- _Exercise_
A verbatim reproduction of the lines below, from the line containing "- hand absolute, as" through the line containing "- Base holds", both ends included, is the whole required output.

"""

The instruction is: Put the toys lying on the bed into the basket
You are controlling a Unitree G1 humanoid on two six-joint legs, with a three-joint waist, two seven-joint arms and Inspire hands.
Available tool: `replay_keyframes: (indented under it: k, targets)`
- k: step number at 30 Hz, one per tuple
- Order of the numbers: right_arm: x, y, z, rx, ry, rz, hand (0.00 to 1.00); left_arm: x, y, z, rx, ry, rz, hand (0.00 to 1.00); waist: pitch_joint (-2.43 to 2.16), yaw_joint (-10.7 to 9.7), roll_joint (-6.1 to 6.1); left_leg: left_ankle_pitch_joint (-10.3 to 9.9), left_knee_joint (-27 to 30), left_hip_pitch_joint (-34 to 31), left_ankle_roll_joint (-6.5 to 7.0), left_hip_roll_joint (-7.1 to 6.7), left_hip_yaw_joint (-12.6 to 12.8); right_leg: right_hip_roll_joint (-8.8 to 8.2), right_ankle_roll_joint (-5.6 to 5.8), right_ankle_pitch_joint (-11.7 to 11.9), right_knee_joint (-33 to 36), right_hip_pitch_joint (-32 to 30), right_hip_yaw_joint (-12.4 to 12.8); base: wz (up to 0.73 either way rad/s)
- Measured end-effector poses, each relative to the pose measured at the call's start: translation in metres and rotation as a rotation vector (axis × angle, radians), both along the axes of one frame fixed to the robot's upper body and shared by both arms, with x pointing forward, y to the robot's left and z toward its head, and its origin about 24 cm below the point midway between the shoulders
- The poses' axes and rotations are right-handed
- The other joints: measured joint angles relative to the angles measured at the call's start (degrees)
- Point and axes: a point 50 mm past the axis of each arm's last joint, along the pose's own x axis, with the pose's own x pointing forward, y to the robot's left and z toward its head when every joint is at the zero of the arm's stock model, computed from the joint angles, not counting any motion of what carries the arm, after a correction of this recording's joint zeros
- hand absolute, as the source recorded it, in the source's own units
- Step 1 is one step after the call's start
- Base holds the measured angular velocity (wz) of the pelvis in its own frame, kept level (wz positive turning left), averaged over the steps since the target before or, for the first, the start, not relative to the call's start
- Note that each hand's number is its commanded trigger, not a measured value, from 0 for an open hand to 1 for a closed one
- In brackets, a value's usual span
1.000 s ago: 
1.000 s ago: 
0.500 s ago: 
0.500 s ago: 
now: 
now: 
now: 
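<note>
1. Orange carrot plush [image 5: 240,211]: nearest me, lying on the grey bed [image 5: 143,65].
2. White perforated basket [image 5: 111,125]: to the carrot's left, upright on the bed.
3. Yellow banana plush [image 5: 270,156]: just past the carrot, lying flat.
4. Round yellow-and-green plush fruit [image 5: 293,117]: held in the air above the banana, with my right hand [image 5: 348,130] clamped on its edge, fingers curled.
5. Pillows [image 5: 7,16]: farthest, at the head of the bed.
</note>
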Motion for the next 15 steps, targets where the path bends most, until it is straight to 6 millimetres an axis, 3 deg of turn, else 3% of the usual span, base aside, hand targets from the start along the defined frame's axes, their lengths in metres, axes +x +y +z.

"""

- _The answer_
- hand absolute, as the source recorded it, in the source's own units
- Step 1 is one step after the call's start
- Base holds the measured angular velocity (wz) of the pelvis in its own frame, kept level (wz positive turning left), averaged over the steps since the target before or, for the first, the start, not relative to the call's start

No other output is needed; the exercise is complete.